Человек разделенный не сумеет с достоинством и отвагой глядеть жизни в
лицо".
Он что-то вытащил из кармана и протянул мне. Это был ключ.
— Мой наставник дал мне ключ от дома этой женщины и
сказал, чтобы я не торопился распродавать ее имущество. Я знаю — он хотел,
чтобы я вернулся туда с тобой. И это он устроил мне лекцию в Мадриде для того,
чтобы мы с тобой снова встретились.
Я поглядела на ключ в его руке и молча улыбнулась. Но в
груди моей будто благовестили колокола, над головой — распахнулись небеса. Он
будет служить Богу, но по-своему — рядом со мной. Потому что я буду сражаться
за это.
— Возьми, — сказал он.
Я протянула руку, сжала в пальцах ключ, спрятала его в
карман.
Базилика собора была уже перед нами. Прежде чем я успела
вымолвить хоть слово, кто-то заметил его и устремился к нему. Назойливо моросил
дождик, и, не зная, сколько времени мы проведем здесь, я ни на миг не забывала,
что вымокнуть мне нельзя — переодеться-то не во что.
Я попыталась думать только об этом и гнала прочь мысли о
доме — о том, что подвешено между небом и землей и ожидает, когда прикоснется к
нему рука судьбы.
Он окликнул меня и, когда я подошла, представил нескольким
людям. Кто-то осведомился, откуда мы приехали, и, когда он назвал Сент-Савен,
сказал, что там похоронен святой отшельник. Легенда гласит, что именно он
первым открыл колодец посреди площади и что городок поначалу задумывался как
прибежище для верующих, которые не желали жить прежней жизнью и уходили в горы
на поиски Бога.
— Они и сейчас там, — услышала я еще чей-то голос.
Я не знала, правдива ли эта история, и понятия не имела о
том, кто такие эти «они».
Подошли еще люди, и все направились ко входу в пещеру.
Человек, выглядевший старше других, заговорил со мной по-французски, но,
увидев, что я почти ничего не понимаю, перешел на ломаный испанский:
— Вы пришли сюда с очень особенным человеком. С
человеком, который творит чудеса.
Я ничего не ответила, но мне вспомнился вечер в Бильбао и
отчаявшийся человек, который кинулся к нему. Он не сказал мне тогда, куда
пошел, а мне это было не интересно. А теперь мои мысли были сосредоточены на
доме — я точно знала, каким он окажется: какие там будут книги и диски, какой
пейзаж за окном.
Есть место в мире, где стоит наш истинный дом, куда в один
прекрасный день мы придем.

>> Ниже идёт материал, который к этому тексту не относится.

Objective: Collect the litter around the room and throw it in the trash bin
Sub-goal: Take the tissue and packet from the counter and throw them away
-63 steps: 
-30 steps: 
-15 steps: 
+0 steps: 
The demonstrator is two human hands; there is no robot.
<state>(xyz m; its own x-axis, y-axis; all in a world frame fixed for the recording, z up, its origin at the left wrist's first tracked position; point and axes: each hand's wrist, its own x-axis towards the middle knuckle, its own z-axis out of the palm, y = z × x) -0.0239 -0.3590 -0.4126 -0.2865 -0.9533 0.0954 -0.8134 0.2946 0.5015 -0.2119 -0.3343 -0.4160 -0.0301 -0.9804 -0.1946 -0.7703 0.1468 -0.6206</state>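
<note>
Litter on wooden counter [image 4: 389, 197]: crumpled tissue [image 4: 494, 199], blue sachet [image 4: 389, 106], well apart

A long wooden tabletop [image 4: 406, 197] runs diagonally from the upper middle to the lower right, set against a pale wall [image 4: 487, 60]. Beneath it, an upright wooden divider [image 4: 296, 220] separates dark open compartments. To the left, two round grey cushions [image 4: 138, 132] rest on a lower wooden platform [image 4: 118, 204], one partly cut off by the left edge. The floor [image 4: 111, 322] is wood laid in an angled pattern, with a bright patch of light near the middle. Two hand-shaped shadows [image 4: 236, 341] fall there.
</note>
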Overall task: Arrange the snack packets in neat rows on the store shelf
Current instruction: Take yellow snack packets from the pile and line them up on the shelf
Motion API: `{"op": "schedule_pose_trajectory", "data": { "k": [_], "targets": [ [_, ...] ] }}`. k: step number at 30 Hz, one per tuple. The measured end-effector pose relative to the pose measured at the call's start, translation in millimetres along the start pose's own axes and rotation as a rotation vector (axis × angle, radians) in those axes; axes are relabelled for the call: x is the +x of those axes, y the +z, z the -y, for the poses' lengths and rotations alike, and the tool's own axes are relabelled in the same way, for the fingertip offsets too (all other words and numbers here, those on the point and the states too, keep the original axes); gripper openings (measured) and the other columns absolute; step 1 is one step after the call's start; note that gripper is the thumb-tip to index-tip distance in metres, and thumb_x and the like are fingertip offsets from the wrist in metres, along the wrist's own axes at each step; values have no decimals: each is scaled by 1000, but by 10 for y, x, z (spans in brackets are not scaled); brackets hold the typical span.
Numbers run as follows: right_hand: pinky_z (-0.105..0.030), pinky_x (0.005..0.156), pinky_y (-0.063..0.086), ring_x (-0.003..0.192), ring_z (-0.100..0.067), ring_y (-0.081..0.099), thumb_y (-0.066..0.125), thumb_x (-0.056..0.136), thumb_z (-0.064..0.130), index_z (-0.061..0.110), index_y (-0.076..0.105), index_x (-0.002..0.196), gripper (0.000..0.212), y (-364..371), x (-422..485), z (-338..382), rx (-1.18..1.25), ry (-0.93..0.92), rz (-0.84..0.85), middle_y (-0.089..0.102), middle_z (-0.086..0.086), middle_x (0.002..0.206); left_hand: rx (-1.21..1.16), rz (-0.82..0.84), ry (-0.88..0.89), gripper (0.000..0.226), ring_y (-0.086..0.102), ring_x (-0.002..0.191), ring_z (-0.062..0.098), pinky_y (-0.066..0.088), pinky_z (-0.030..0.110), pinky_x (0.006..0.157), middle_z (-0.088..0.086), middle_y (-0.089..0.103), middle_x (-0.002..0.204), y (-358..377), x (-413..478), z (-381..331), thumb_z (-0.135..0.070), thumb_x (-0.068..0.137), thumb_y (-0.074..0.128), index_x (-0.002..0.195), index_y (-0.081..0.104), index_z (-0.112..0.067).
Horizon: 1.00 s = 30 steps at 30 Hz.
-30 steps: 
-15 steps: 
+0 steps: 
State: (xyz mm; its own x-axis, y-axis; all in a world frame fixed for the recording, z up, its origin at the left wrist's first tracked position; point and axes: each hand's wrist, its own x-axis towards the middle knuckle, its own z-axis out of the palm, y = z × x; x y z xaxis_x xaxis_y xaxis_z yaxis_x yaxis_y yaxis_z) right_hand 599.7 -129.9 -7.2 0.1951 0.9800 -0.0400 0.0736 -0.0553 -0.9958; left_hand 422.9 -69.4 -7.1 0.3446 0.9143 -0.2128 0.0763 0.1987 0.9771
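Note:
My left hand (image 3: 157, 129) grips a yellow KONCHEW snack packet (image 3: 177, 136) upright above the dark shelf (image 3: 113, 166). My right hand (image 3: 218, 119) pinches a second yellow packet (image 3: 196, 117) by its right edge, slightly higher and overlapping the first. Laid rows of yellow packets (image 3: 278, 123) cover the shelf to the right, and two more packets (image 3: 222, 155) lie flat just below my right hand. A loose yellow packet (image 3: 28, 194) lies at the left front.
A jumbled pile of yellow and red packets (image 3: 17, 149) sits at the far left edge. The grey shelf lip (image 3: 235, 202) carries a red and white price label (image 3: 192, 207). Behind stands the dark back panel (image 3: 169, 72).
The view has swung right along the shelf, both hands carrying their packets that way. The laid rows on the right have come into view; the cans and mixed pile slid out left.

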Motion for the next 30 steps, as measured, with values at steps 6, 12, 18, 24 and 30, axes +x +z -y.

Дом, где я буду спокойно дожидаться его возвращения.
Дом, куда прибежит после уроков девочка или мальчик, наполняя все вокруг
радостью бытия.
Люди шли молча, сутулясь под дождем, пока не добрались до
того места, где происходили Явления. Все было в точности так, как я это себе
представляла, — пещера, статуя Богоматери и закрытый стеклом источник, где
некогда и случилось чудо. Кое-кто из паломников молился, другие просто сидели
молча и с закрытыми глазами. Перед пещерой текла река, и шум ее подействовал на
меня успокаивающе. Увидев образ Приснодевы, я прошептала краткую молитву —
попросила Богоматерь помочь мне, ибо моему сердцу больше не нужны страдания.
«Если мне суждены муки, пусть приходят они поскорее, —
говорила я. — Потому что передо мной — целая жизнь, и нужно использовать
ее как можно лучше. Если ему предстоит сделать выбор, пусть сделает его
немедля. Тогда я буду ждать его. Или позабуду. Ждать — мучительно. Забывать —
больно. Но горшее из страданий — не знать, какое решение принять».
Сердцем я поняла, что моя молитва услышана.
Среда, 8 декабря 1993
Когда часы над базиликой пробили полночь, вокруг нас
собралось уже довольно много людей — не меньше сотни. Среди них были священники
и монахини, и все неподвижно стояли под дождем, не сводя глаз с образа.
— Слава тебе, Пресвятая Дева Непорочно Зачавшая! —
произнес кто-то рядом со мной, и как раз в этот миг раздался последний удар
часов.
— Слава! — отозвались все хором и захлопали в
ладоши.
К нам немедленно приблизился сторож и попросил соблюдать
тишину — мы беспокоим других богомольцев.
— Но мы приехали издалека, — сказал кто-то из
нашей группы.
— Они тоже, — отвечал сторож, указывая на людей
под дождем. — Однако возносят молитвы молча.